Un suspiro.
Es todo lo que consigo articular, montada ya en el avión y esperando para
partir.
Esto se
acaba. Verdaderamente se acaba.
Hasta ahora mi mente me ha tenido tan absorta
que no me había dado ni cuenta. Mucho menos me había parado a pensar en ello, y
por consiguiente, ahora viene todo de golpe como una tormenta o un vendaval,
llámalo como quieras, pero ahora es cuando duele.
Duele
por todo lo que dejo atrás: una ciudad que me ha robado parte del corazón y, si
me apuras, del alma. Y por supuesto, esas cuatro personas que durante casi 11
meses han sido mi familia, aunque con sus más y sus menos.
Cierto es que he
rajado de ellos. Cierto es que no me han tratado como se espera que tu familia
te trate, pero aun así yo les siento como parte de mi vida.
Ha sido
en el metro cuando todo me ha sobrevenido, pero en cuanto he bajado en la
terminal, la marea de sentimientos ha quedado relegada al tener que centrarme
en los trámites que, como todos sabemos, se tienen que hacer en un aeropuerto.
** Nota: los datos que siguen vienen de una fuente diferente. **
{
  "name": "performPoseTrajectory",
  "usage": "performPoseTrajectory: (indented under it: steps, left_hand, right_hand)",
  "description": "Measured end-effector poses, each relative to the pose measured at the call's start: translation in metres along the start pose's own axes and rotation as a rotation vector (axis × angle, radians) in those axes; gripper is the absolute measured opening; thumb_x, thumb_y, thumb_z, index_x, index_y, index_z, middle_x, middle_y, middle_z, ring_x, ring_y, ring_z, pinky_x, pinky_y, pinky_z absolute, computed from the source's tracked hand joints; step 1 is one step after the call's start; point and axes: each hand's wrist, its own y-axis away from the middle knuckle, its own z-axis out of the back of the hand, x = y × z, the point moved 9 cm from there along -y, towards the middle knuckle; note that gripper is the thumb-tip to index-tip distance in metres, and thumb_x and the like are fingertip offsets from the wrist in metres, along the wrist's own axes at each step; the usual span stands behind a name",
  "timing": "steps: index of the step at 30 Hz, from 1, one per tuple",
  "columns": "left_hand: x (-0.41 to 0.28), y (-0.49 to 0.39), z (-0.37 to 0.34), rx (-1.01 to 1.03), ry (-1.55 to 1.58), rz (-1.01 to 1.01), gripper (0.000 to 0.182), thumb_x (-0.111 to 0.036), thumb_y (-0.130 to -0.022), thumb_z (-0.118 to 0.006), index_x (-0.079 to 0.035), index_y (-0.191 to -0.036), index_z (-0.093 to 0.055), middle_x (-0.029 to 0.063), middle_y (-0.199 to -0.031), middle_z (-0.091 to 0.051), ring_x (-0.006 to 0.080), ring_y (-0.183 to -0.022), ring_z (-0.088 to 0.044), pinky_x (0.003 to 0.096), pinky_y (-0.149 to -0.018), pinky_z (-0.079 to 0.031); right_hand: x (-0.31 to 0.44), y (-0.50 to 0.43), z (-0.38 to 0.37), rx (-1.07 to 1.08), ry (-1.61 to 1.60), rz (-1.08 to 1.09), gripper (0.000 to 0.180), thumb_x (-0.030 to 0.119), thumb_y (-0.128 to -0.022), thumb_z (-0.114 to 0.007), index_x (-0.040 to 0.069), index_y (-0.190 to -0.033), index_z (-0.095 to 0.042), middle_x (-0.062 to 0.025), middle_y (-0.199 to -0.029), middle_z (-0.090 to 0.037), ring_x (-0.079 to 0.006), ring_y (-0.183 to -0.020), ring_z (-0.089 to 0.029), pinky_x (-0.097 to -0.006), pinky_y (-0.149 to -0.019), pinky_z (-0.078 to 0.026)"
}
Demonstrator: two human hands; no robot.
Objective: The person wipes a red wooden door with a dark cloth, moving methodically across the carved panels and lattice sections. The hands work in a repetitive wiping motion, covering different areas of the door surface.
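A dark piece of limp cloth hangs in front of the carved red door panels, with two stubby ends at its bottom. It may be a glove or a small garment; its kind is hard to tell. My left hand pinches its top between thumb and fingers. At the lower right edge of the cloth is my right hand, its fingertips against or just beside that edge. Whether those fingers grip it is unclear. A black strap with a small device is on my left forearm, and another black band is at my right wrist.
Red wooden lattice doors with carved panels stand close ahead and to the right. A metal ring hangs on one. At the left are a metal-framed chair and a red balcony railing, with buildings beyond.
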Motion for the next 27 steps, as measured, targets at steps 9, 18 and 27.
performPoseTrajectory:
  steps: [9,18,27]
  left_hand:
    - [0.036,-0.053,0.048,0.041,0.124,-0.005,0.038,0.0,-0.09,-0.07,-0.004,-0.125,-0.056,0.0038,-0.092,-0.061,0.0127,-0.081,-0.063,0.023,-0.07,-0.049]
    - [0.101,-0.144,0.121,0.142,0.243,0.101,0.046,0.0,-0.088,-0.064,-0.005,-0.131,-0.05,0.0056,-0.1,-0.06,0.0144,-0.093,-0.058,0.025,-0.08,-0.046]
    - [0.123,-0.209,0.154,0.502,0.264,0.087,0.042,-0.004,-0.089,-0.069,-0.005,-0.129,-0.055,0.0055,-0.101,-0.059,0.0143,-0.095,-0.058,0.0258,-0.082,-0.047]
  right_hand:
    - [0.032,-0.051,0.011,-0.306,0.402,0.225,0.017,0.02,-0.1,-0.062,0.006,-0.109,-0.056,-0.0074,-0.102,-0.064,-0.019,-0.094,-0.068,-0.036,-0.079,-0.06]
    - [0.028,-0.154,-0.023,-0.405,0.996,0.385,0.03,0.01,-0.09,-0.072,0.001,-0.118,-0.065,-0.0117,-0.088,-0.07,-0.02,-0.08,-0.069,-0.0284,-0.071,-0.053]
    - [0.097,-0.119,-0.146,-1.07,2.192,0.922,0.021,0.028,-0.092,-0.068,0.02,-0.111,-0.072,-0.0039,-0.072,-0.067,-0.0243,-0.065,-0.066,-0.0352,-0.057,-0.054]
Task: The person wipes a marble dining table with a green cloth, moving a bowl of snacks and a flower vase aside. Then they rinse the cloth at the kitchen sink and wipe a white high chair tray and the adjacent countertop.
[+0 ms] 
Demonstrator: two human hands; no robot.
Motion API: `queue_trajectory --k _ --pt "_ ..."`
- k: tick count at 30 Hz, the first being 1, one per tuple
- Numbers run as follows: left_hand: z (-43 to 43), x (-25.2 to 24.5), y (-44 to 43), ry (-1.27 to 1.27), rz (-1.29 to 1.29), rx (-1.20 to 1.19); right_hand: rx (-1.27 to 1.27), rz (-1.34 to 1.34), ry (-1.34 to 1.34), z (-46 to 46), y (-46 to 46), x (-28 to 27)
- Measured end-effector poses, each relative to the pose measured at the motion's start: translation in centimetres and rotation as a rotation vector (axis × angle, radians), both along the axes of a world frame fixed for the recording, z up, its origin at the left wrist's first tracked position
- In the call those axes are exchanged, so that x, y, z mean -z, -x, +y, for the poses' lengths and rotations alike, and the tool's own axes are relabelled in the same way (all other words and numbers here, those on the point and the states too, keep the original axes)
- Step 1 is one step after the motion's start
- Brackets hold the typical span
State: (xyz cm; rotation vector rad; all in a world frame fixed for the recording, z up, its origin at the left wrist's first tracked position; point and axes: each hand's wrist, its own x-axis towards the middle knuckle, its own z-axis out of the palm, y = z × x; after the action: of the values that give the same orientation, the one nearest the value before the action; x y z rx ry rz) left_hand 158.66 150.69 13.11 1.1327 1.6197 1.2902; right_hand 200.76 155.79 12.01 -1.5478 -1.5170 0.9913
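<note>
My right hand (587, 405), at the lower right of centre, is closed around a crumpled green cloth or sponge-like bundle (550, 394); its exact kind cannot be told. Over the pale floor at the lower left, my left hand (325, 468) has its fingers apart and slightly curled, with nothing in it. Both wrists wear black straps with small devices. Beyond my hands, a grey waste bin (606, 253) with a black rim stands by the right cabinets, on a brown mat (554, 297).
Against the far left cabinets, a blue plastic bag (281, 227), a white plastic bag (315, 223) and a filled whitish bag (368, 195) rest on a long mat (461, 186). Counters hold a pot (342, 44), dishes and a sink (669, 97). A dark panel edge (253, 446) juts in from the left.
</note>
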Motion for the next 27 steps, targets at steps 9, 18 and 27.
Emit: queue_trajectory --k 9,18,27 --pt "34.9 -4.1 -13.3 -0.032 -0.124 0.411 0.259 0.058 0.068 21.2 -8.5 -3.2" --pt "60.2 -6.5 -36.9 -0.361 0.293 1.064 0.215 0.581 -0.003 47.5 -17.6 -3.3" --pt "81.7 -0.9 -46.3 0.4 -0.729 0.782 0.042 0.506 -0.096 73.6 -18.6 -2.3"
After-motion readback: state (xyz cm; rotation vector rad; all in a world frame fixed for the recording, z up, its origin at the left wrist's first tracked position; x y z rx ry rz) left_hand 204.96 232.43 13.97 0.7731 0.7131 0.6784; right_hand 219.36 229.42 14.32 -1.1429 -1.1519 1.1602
Yo ya había hecho el check-in online con la intención de ahorrar tiempo de esta
manera, pero al no haberme facturado la segunda maleta la web, he tenido que
facturarla en el mostrador, lo que me ha supuesto tener que aguantar que me
marearan entre dos mostradores porque la primera persona que me atendió no daba
pie con bola.
Tras
pasar por fin el control, me encaré a las pantallas en la que indican a qué
corral debe ir cada cabeza de ganado, para descubrir que la puerta de mi vuelo
no aparecía por mucho que se acercaba la hora.
Cuando
por fin apareció el número y la letra (A22), me dirigí hacia allí para esperar
15 minutos ante una puerta cerrada y finalmente darme de bruces con un “Delayed”
en pantalla.
Ahora,
ya por fin en el avión, mientras nos cuentan que el retraso es debido a restricciones del aeropuerto y que no tiene
nada que ver con la compañía (ellos nunca tienen culpa de nada), miro por la
ventana el cielo gris y de nuevo me sobrevienen esos sentimientos que habían
quedado escondidos en un rincón.
Esto se
acaba. Se acaba de verdad.
Se
acaban los madrugones, las broncas, los malos modos, el terminar el día
destrozada… Pero también se acaban las risas, los buenos momentos, los paseaos
de ida y vuelta al colegio entre las preocupaciones y alegrías de una cría de
10 años, los abrazos despreocupados y sin límite, el sentarse en el sofá y
tener inmediatamente a una de las niñas encima…
Quiero
irme, pero a la vez no quiero. Quiero quedarme, pero también quiero volver a
casa.
Me
siento dividida en dos, aunque materialmente eso sea imposible.
No soy
yo persona de pedir muestras de afecto, pero ahora mismo gritaría al cielo que
me mandara un abrazo.
La
necesidad de sentir unos brazos alrededor mío, un hombro en el que apoyarme, no
es algo que me sobrevenga muy a menudo, y ahora no hay nadie aquí para darlo.
Aunque
quizás sea mejor así, porque no me gusta que me vean llorando.